Da stand er, der Dichter, legte bedeutungsschwanger seinen Künstlerhut auf unseren Aufsteller, warf sich in Pose und begann, ein Gedicht zu zitieren. Ein sehr reizvolles, keine Frage, auch noch das zweite und dritte, aber als ich dann langsam mal versuchte, ihn zum Thema unseres Stands zurück zu führen – „Suchen Sie denn einen Lektor für Ihre Werke?“ -, meinte er nur: „Nein, ich bin zufrieden“, und setzte seinen Vortrag fort. Teilte die Menge wie ein Fels das Wasser und niemand kam mehr an unsere Flyer heran. Standdienst beim Verband der freien Lektorinnen und Lektoren kann also zu gleichen Teilen amüsant wie enervierend sein. Wahrscheinlich wäre es mir schwerer gefallen, diesen sehr … raumeinnahmenden Künstler höflich loszuwerden, hätte er dann nicht mit Politik angefangen und verkündet, der Klimawandel existiere nicht. Mit Widerstand meinerseits („Sie wollen diese Diskussion nicht mit mir führen, und das hier ist auch nicht der Rahmen“) hatte er wohl nicht gerechnet, nahm sofort seinen Hut und flüchtete. Das Publikum beim VfLL ist immer zweigeteilt: Autor*innen, die eine Lektor*in suchen oder Lektor*innen, die Kund*innen suchen und eine Möglichkeit, sich über den Verband bekannter zu machen. So hatte ich eigentlich immer gut zu tun während meiner Schicht.

Kollege Hans-Peter Roentgen hatte außerdem zu der Vortragsreihe „Selfpublisher und ihre LektorInnen“ geladen, und natürlich ließ ich mir Susanne Pavlovic‘ Auftritt mit Mia Leoni nicht entgehen. Da wir sehr häufig in die Situation kommen, erklären zu müssen, dass wir Geld kosten („Lesen kann doch jeder“) und auch nicht durch ein Rechtschreibprogramm ersetzt werden können (das kann nicht mal die Korrektorin, die ihr eigentlich sucht), sauge ich solche Beispiele und Argumentationen gern auf.
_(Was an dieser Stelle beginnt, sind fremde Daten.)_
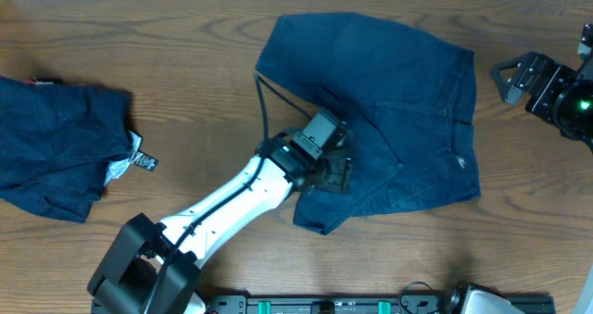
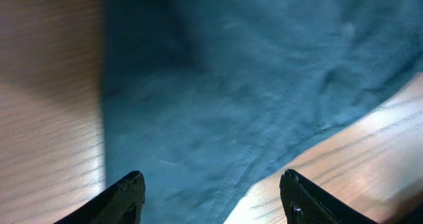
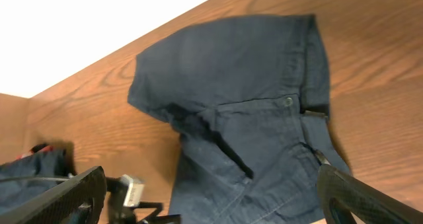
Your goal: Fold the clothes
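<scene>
A pair of navy shorts [image 1: 389, 101] lies spread flat in the middle-right of the table, waistband to the right. It also shows in the right wrist view [image 3: 251, 98]. A second navy garment [image 1: 56, 147] lies bunched at the left edge, with white and black tags [image 1: 139, 158]. My left gripper [image 1: 335, 173] is open over the lower leg hem of the shorts. In the left wrist view its fingers [image 2: 211, 201] straddle the blue fabric [image 2: 218, 98] and its seam, holding nothing. My right gripper [image 1: 508, 78] is open and empty, right of the shorts, looking at them from above [image 3: 211, 197].
The wooden table [image 1: 185, 64] shows bare between the two garments. The left arm [image 1: 232, 198] reaches diagonally from the bottom left. A black rail [image 1: 352, 305] runs along the front edge. The table's far edge meets a white background [image 3: 99, 26].
</scene>
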Controlling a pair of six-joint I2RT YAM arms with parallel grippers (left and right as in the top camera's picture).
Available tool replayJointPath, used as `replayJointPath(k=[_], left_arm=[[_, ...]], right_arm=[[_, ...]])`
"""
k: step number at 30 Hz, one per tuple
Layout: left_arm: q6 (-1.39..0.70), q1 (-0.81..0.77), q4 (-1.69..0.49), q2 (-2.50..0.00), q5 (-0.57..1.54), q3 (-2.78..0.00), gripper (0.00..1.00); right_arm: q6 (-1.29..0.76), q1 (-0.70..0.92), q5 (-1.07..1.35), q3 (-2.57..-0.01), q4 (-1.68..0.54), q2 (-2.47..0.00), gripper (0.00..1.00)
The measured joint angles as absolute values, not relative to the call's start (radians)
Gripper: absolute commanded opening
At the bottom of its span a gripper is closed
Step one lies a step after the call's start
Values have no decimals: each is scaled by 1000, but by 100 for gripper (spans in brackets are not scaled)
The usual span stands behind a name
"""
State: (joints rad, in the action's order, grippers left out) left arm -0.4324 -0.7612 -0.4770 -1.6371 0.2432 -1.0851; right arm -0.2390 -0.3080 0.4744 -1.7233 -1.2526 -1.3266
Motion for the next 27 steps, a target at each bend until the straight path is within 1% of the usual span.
replayJointPath(k=[5, 9, 15, 27], left_arm=[[-419, -822, -334, -1655, 261, -1085, 68], [-430, -857, -254, -1720, 269, -1085, 68], [-449, -875, -211, -1812, 279, -1085, 68], [-452, -879, -201, -1877, 282, -1085, 69]], right_arm=[[-224, -308, 531, -1727, -1254, -1327, 99], [-217, -308, 558, -1731, -1260, -1327, 99], [-200, -308, 575, -1754, -1268, -1318, 99], [-196, -308, 591, -1781, -1272, -1291, 99]])
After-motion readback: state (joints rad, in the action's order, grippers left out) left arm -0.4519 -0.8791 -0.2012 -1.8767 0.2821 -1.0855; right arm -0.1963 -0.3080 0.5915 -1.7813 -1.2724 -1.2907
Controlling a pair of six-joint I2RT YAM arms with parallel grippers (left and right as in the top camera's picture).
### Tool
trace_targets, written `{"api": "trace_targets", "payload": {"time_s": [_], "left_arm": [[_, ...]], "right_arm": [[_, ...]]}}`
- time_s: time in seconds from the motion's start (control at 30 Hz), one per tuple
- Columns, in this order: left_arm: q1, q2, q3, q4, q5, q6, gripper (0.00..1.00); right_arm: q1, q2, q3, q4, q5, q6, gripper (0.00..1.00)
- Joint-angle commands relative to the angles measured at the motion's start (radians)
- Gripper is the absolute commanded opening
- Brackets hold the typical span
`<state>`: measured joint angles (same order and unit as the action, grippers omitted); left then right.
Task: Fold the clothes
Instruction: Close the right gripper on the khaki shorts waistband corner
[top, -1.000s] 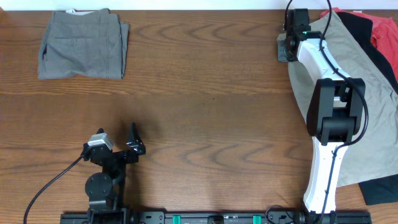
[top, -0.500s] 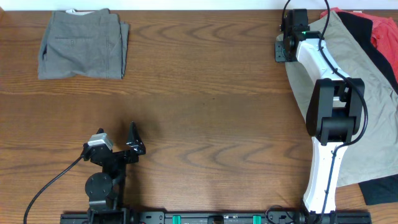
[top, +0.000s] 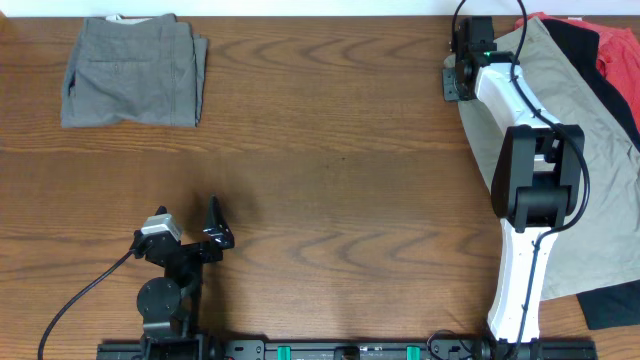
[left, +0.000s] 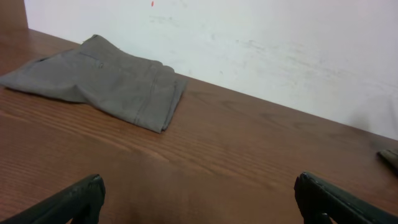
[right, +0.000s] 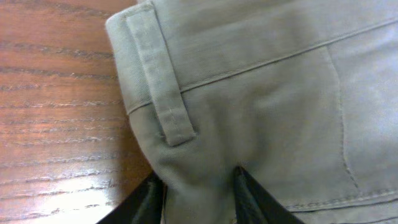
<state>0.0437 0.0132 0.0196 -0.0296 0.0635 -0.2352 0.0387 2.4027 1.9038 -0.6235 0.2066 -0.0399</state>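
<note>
The pale khaki shorts (top: 590, 150) lie spread at the table's right side, on top of other clothes. My right gripper (top: 458, 78) is at their far left corner, by the waistband. In the right wrist view the fingers (right: 199, 193) pinch a bunched fold of the khaki cloth (right: 249, 74) just below a belt loop (right: 161, 81), at the cloth's edge on the wood. My left gripper (top: 215, 225) rests open and empty near the front left; its fingertips (left: 199, 199) stand wide apart over bare wood.
Darker grey folded shorts (top: 132, 70) lie at the far left corner, also in the left wrist view (left: 106, 81). A red cloth (top: 620, 50) and a black garment (top: 610, 305) lie under the khaki shorts at the right edge. A white wall stands behind the table.
My right gripper has shifted very slightly left at the shorts' corner. The left arm has not moved.
</note>
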Motion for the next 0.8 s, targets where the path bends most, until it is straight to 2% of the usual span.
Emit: {"api": "trace_targets", "payload": {"time_s": [0.0, 0.33, 0.53, 0.63, 0.77], "left_arm": [[-0.002, -0.002, -0.015, -0.036, 0.003, 0.002, 0.98], [-0.002, -0.002, -0.015, -0.036, 0.003, 0.002, 0.98], [-0.002, -0.002, -0.015, -0.036, 0.003, 0.002, 0.98], [-0.002, -0.002, -0.015, -0.036, 0.003, 0.002, 0.98], [-0.002, -0.002, -0.015, -0.036, 0.003, 0.002, 0.98]], "right_arm": [[-0.011, 0.045, 0.010, -0.011, -0.058, -0.022, 0.43], [-0.008, 0.085, 0.010, -0.013, -0.037, -0.021, 0.43], [-0.014, 0.096, 0.010, -0.008, 0.009, -0.021, 0.23], [-0.018, 0.096, 0.010, -0.007, 0.014, -0.021, 0.03], [-0.019, 0.093, 0.012, -0.008, 0.014, -0.017, 0.01]]}}
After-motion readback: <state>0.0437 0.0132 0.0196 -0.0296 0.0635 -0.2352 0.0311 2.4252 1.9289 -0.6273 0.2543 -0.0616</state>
Da geht es runter wie Öl, wenn Mia Leoni erzählt: „Ein Lektorat ist nicht gerade günstig, aber hinterher muss ich sagen: Es lohnt sich immer.“ Bei ihrem Erstling habe sie ein paar Vorschläge von Susanne nicht angenommen, und prompt kamen Anmerkungen von Leserinnen, die genau den gleichen Punkt kritisierten. „Das war mein Lernprozess: Ich sollte auf Susanne hören.“

„Die Sprache steht nicht im Vordergrund und versperrt den Blick auf die Geschichte, sondern ist das Trägermedium.“

Susanne Pavlovic

Susanne bespielte gleich alle Zielgruppen, ob Autor*innen, die wissen wollten, warum eigentlich so viel am Text gefeilt werden muss, Menschen mit Sorge um ihre knappen Geldbörsen („Sie mieten für mehrere Wochen eine hochkompetente Fachkraft. Umgedreht können Sie auch anfragen: Ich hab einen Hunni, was können Sie für mein Buch tun?“) und potentielle Kolleginnen, die wissen wollten, was eine Lektorin von einer einfachen Leserin unterscheidet („Ich brauche einen analytischen Blick auf den Text. Ich sage nicht nur ‚Das langweilt mich‘, sondern auch: warum.“). Ein Satz, den ich aus eigener Erfahrung voll und gerne unterschreiben kann: „Ich hab mit Menschen zu tun, nicht mit Texten.“

Und ich liebe es, auch wenn ich nach vier Tagen Messe erstmal drei Tage mit Erkältung im Bett liege.